Cassius Gallio puts down the phone, but gently, so they might think he never put it down, and that in fact he is always there, should she want him. He reactivates his computer screen, his list of hopeful words alongside pictures of a man either dying or dead on the cross. Jesus is the pearl. He is the grace. Gallio can’t see the connection: for him, Jesus is harsh and without compassion. The soldiers who guarded the tomb were sentenced to death, their wives and little children tormented by shame and grief. And not just the guards, Gallio thinks, what about me? I was a decent human being before Jesus.

At least he thinks he was, or could have been, but Jesus ignores the damage he causes. He comes back from the dead but his disciples still die, horribly and for no apparent reason.

Cassius Gallio concentrates on the here and now, on uploading his data. At the final screen, before going live, he once again has the choice of Missing or Wanted . He considers calling Valeria for guidance, but decides the responsibility is his. He taps Wanted . And Done . This is now a manhunt, and the live alert activates an immediate fugitive warrant across every civilised territory. The priority of a file marked Wanted brings back a reply within minutes.

They have a man answering the published description of Jesus. He is in Jerusalem.

The sighting is recent, the evening of the day before, and Gallio is still in the office and shocked by the time.

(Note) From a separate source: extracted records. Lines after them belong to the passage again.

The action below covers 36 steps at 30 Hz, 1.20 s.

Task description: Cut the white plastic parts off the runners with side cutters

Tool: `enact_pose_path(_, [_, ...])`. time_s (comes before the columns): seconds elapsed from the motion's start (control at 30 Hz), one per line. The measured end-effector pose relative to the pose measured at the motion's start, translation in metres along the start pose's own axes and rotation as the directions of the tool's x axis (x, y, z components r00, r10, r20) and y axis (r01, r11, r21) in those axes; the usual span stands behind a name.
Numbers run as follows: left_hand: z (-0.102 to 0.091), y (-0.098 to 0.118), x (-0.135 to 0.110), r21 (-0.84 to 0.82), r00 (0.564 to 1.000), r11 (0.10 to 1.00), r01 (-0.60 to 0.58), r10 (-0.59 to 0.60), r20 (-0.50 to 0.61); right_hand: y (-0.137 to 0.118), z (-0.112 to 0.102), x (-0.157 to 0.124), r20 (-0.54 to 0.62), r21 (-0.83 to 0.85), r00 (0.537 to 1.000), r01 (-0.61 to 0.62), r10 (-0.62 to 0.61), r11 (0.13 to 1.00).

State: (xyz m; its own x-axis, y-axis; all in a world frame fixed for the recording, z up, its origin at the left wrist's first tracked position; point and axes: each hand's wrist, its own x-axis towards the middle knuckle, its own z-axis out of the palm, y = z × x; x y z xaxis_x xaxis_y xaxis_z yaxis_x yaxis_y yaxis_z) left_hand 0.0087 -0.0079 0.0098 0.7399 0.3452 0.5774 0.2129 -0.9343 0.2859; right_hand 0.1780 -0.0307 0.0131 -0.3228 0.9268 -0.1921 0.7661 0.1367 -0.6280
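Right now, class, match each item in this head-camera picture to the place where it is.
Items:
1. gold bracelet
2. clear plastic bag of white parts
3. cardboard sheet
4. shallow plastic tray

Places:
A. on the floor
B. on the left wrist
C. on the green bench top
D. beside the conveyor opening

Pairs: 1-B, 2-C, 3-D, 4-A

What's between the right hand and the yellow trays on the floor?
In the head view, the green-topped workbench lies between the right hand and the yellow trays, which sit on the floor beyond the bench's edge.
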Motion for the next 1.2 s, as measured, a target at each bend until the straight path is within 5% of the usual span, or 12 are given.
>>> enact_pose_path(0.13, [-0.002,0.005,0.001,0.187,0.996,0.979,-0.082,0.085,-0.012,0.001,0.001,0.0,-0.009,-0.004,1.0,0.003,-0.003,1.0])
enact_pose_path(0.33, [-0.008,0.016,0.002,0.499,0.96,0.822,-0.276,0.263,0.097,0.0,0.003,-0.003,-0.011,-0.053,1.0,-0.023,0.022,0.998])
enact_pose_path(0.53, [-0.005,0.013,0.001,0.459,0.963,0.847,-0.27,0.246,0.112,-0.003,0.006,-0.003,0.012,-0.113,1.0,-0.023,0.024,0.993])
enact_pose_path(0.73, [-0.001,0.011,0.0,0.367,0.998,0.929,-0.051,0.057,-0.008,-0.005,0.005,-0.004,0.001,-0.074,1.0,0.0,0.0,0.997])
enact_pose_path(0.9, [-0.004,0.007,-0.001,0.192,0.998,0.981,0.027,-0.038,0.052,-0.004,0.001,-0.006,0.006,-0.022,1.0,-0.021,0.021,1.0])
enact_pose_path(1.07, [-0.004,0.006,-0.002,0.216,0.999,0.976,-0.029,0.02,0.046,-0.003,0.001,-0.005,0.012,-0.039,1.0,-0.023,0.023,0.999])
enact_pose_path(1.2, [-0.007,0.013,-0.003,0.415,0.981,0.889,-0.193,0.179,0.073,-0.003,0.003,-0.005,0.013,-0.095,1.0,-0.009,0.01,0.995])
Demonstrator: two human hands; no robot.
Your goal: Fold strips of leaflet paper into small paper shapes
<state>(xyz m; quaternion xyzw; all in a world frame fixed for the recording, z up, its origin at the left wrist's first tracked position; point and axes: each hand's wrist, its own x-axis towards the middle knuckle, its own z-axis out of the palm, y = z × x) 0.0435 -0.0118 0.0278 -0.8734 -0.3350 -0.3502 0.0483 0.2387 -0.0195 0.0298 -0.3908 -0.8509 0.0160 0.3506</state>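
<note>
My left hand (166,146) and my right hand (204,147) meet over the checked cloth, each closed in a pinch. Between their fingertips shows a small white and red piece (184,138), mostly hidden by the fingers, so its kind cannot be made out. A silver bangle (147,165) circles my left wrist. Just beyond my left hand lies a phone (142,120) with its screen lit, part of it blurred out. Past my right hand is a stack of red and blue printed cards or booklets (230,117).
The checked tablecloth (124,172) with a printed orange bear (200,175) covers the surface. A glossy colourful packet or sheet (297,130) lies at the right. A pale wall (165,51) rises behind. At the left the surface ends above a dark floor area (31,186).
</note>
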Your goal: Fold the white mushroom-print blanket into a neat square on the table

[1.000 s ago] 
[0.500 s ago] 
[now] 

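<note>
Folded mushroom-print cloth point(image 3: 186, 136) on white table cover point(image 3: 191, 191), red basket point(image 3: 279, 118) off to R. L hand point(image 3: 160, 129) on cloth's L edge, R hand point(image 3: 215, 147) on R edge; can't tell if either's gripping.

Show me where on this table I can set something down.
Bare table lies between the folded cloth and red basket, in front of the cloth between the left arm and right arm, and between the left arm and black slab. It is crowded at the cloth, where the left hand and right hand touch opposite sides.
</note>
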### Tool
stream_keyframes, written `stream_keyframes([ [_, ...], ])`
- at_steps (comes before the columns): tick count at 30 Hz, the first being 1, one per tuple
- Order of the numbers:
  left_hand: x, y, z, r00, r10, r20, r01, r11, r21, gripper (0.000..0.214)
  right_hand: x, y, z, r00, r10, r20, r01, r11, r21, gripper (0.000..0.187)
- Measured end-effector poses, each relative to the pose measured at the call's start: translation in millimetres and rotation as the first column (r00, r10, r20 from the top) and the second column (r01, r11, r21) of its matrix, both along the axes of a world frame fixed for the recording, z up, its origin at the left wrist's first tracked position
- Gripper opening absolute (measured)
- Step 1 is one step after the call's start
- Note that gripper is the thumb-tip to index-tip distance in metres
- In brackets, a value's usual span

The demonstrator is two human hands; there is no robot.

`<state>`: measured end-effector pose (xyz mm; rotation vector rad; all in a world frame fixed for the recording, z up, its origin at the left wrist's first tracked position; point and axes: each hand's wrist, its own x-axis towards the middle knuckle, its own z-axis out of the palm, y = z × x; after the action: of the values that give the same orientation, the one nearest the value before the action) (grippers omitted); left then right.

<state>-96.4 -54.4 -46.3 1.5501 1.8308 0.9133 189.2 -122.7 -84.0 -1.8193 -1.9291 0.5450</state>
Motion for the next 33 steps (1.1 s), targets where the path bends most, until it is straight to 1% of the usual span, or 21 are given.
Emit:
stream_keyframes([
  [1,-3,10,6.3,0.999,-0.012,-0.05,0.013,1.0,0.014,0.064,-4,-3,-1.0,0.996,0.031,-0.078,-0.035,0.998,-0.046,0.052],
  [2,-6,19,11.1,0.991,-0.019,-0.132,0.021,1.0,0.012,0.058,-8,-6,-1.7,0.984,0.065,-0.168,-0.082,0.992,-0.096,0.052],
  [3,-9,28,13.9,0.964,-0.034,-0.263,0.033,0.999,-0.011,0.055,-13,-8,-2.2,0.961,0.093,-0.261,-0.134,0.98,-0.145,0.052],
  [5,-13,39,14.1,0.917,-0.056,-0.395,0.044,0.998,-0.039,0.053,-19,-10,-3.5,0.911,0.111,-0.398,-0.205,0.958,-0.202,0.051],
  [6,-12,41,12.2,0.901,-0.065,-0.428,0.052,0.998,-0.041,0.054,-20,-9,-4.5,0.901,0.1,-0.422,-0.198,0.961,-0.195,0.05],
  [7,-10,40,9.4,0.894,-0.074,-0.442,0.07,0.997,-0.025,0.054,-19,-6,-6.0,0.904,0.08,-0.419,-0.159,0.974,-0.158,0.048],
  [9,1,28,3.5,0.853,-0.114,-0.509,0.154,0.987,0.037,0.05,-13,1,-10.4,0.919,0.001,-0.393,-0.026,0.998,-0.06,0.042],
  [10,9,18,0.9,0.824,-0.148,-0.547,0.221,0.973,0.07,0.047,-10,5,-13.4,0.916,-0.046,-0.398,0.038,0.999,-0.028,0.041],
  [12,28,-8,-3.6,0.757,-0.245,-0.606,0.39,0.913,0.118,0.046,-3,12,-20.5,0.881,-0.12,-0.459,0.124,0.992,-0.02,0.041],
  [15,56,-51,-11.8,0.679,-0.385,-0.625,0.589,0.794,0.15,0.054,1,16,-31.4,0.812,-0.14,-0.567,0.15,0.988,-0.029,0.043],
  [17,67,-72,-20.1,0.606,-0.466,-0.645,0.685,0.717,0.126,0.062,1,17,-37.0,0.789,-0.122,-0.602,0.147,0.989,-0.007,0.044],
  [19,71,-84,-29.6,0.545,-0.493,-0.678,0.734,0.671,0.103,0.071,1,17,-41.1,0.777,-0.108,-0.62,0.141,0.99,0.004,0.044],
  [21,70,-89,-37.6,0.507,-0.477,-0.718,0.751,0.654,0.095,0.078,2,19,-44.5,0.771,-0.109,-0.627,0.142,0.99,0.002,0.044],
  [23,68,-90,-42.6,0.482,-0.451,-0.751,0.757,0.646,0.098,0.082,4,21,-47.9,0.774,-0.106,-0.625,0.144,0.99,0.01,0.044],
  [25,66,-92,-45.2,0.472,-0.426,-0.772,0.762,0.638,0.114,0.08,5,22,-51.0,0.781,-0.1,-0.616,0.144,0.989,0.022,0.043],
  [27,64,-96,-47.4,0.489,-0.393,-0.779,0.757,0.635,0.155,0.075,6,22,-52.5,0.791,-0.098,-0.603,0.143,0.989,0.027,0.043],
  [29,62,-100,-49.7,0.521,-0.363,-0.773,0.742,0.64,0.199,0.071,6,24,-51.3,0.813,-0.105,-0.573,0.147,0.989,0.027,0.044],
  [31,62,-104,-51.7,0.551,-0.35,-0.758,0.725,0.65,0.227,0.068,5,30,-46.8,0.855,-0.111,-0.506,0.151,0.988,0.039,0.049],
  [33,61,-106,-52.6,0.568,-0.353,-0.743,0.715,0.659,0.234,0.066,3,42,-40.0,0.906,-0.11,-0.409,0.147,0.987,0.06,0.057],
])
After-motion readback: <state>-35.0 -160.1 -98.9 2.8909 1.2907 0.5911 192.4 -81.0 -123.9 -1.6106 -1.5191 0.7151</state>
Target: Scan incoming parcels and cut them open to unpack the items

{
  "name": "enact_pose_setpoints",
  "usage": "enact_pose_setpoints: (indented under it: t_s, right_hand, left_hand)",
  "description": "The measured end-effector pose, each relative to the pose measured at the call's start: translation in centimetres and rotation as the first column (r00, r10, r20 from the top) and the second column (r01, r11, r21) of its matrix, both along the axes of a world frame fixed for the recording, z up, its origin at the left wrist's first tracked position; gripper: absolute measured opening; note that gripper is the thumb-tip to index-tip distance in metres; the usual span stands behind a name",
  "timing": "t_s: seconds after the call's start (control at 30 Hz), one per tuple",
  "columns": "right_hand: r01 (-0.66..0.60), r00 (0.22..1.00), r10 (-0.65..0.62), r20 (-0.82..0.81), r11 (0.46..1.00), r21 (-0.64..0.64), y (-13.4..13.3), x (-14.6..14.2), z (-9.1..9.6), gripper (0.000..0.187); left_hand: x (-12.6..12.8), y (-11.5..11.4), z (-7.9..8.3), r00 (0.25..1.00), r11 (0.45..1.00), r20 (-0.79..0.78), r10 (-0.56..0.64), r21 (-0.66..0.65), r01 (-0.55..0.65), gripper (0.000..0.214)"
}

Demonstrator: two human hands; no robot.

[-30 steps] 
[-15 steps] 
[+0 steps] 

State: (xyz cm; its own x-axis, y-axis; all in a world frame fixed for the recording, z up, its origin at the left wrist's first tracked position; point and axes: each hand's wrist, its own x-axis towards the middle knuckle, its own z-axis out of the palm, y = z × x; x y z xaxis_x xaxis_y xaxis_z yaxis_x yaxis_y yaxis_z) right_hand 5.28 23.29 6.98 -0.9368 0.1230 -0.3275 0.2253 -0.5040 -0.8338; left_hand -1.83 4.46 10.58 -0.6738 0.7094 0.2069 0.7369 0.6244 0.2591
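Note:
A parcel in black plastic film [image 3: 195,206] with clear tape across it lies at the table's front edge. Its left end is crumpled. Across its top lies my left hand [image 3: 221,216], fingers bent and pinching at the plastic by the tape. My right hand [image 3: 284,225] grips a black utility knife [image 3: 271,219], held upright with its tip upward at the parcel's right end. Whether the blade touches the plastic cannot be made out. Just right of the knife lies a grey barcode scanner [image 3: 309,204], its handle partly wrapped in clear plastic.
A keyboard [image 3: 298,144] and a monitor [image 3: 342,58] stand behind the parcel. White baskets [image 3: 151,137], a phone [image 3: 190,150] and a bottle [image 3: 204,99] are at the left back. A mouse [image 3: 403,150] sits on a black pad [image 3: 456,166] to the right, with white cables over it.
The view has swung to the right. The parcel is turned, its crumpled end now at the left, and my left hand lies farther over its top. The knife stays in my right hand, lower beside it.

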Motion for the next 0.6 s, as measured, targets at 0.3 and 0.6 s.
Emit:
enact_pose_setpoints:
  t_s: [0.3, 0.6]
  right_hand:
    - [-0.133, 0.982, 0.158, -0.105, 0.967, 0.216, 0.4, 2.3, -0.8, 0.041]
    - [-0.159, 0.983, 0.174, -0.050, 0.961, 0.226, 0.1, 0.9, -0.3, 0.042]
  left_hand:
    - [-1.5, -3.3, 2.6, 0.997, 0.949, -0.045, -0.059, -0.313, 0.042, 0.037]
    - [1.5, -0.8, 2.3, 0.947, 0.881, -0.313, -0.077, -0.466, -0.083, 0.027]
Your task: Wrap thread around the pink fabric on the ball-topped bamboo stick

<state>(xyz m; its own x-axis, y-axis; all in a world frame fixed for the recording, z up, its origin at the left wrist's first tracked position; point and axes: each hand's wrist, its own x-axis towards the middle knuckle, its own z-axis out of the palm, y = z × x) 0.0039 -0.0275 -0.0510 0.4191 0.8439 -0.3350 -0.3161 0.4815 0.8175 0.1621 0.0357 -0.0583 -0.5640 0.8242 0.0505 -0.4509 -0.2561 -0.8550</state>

It’s the morning of the next day already. He checks the Wanted response. An individual fitting the description of Jesus was issued with a verbal warning by the Jerusalem traffic police at 18.12 the previous evening. The suspect was helping an elderly lady across the road, but was reprimanded for not using a designated crossing, which is hardly surprising. Jesus is an outlaw, a potential terrorist and a suspect for at least three murders. He’s not going to wait for the man to go green.